* **EXERCISE INSTRUCTIONS**
Output the full listing below, keeping each line exact.

* **SOURCE MATERIAL**
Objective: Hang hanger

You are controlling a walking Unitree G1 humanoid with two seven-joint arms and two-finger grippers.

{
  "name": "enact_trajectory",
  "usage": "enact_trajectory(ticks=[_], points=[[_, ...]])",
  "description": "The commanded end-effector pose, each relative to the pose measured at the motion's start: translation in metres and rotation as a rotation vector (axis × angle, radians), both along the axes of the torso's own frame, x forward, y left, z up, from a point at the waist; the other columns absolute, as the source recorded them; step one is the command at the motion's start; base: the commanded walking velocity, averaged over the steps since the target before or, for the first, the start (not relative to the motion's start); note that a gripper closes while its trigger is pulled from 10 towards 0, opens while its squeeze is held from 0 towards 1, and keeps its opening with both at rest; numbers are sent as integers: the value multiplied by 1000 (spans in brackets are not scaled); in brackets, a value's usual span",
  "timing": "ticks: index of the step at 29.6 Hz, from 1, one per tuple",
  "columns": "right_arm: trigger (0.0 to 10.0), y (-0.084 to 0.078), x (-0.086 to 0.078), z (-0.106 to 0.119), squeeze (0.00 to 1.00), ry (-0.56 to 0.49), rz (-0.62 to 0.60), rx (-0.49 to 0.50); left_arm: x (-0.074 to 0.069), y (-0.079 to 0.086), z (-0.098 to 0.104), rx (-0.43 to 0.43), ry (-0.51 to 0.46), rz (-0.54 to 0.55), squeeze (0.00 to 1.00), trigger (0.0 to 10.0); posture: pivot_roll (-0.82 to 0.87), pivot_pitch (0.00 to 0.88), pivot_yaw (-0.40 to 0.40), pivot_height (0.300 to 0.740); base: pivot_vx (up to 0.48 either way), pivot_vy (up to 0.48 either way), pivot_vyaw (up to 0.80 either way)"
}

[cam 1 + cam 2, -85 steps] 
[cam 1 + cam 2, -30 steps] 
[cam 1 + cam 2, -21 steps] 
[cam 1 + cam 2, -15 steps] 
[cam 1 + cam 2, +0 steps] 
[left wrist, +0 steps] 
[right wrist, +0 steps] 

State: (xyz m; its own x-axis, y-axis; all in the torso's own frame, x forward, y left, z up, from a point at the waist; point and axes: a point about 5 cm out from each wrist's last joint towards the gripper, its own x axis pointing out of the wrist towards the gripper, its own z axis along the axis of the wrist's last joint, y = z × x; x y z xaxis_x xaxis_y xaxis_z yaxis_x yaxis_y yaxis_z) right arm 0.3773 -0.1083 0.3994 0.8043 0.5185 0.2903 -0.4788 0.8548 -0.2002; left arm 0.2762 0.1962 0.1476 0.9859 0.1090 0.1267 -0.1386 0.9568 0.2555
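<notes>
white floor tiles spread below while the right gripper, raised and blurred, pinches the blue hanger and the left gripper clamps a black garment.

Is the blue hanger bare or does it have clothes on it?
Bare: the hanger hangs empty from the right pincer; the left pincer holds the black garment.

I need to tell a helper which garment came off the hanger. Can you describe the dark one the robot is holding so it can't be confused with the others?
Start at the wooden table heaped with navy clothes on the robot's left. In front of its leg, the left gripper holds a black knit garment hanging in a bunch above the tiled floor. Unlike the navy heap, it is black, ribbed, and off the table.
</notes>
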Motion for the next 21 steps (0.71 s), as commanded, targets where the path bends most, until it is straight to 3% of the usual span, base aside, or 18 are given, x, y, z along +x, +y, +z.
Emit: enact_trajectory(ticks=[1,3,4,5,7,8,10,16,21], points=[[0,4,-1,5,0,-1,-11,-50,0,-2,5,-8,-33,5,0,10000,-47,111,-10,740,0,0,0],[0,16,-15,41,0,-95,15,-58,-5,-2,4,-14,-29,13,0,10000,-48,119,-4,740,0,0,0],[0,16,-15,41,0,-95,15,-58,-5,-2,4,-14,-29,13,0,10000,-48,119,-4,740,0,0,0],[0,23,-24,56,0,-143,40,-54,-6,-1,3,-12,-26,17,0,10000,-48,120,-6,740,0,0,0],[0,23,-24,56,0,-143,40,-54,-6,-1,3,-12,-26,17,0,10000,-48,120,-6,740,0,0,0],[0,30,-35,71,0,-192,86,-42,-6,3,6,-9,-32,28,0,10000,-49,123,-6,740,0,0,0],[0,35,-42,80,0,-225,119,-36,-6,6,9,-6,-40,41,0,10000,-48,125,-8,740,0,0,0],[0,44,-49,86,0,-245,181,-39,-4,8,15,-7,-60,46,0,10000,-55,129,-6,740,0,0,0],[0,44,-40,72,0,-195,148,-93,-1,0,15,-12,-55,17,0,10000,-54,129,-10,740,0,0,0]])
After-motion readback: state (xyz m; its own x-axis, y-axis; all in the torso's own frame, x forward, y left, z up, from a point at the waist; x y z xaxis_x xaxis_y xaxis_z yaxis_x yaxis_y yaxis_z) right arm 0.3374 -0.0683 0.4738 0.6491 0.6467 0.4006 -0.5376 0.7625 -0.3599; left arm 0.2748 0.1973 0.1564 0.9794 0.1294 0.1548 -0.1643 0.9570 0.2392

* **RESPONSE TO THIS TASK**
Objective: Hang hanger

You are controlling a walking Unitree G1 humanoid with two seven-joint arms and two-finger grippers.

{
  "name": "enact_trajectory",
  "usage": "enact_trajectory(ticks=[_], points=[[_, ...]])",
  "description": "The commanded end-effector pose, each relative to the pose measured at the motion's start: translation in metres and rotation as a rotation vector (axis × angle, radians), both along the axes of the torso's own frame, x forward, y left, z up, from a point at the waist; the other columns absolute, as the source recorded them; step one is the command at the motion's start; base: the commanded walking velocity, averaged over the steps since the target before or, for the first, the start (not relative to the motion's start); note that a gripper closes while its trigger is pulled from 10 towards 0, opens while its squeeze is held from 0 towards 1, and keeps its opening with both at rest; numbers are sent as integers: the value multiplied by 1000 (spans in brackets are not scaled); in brackets, a value's usual span",
  "timing": "ticks: index of the step at 29.6 Hz, from 1, one per tuple",
  "columns": "right_arm: trigger (0.0 to 10.0), y (-0.084 to 0.078), x (-0.086 to 0.078), z (-0.106 to 0.119), squeeze (0.00 to 1.00), ry (-0.56 to 0.49), rz (-0.62 to 0.60), rx (-0.49 to 0.50); left_arm: x (-0.074 to 0.069), y (-0.079 to 0.086), z (-0.098 to 0.104), rx (-0.43 to 0.43), ry (-0.51 to 0.46), rz (-0.54 to 0.55), squeeze (0.00 to 1.00), trigger (0.0 to 10.0); posture: pivot_roll (-0.82 to 0.87), pivot_pitch (0.00 to 0.88), pivot_yaw (-0.40 to 0.40), pivot_height (0.300 to 0.740); base: pivot_vx (up to 0.48 either way), pivot_vy (up to 0.48 either way), pivot_vyaw (up to 0.80 either way)"
}

[cam 1 + cam 2, -85 steps] 
[cam 1 + cam 2, -30 steps] 
[cam 1 + cam 2, -21 steps] 
[cam 1 + cam 2, -15 steps] 
[cam 1 + cam 2, +0 steps] 
[left wrist, +0 steps] 
[right wrist, +0 steps] 

State: (xyz m; its own x-axis, y-axis; all in the torso's own frame, x forward, y left, z up, from a point at the waist; point and axes: a point about 5 cm out from each wrist's last joint towards the gripper, its own x axis pointing out of the wrist towards the gripper, its own z axis along the axis of the wrist's last joint, y = z × x; x y z xaxis_x xaxis_y xaxis_z yaxis_x yaxis_y yaxis_z) right arm 0.3773 -0.1083 0.3994 0.8043 0.5185 0.2903 -0.4788 0.8548 -0.2002; left arm 0.2762 0.1962 0.1476 0.9859 0.1090 0.1267 -0.1386 0.9568 0.2555
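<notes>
white floor tiles spread below while the right gripper, raised and blurred, pinches the blue hanger and the left gripper clamps a black garment.

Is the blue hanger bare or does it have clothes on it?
Bare: the hanger hangs empty from the right pincer; the left pincer holds the black garment.

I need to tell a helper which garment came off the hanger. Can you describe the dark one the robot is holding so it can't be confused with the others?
Start at the wooden table heaped with navy clothes on the robot's left. In front of its leg, the left gripper holds a black knit garment hanging in a bunch above the tiled floor. Unlike the navy heap, it is black, ribbed, and off the table.
</notes>
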Motion for the next 21 steps (0.71 s), as commanded, targets where the path bends most, until it is straight to 3% of the usual span, base aside, or 18 are given, x, y, z along +x, +y, +z.
Emit: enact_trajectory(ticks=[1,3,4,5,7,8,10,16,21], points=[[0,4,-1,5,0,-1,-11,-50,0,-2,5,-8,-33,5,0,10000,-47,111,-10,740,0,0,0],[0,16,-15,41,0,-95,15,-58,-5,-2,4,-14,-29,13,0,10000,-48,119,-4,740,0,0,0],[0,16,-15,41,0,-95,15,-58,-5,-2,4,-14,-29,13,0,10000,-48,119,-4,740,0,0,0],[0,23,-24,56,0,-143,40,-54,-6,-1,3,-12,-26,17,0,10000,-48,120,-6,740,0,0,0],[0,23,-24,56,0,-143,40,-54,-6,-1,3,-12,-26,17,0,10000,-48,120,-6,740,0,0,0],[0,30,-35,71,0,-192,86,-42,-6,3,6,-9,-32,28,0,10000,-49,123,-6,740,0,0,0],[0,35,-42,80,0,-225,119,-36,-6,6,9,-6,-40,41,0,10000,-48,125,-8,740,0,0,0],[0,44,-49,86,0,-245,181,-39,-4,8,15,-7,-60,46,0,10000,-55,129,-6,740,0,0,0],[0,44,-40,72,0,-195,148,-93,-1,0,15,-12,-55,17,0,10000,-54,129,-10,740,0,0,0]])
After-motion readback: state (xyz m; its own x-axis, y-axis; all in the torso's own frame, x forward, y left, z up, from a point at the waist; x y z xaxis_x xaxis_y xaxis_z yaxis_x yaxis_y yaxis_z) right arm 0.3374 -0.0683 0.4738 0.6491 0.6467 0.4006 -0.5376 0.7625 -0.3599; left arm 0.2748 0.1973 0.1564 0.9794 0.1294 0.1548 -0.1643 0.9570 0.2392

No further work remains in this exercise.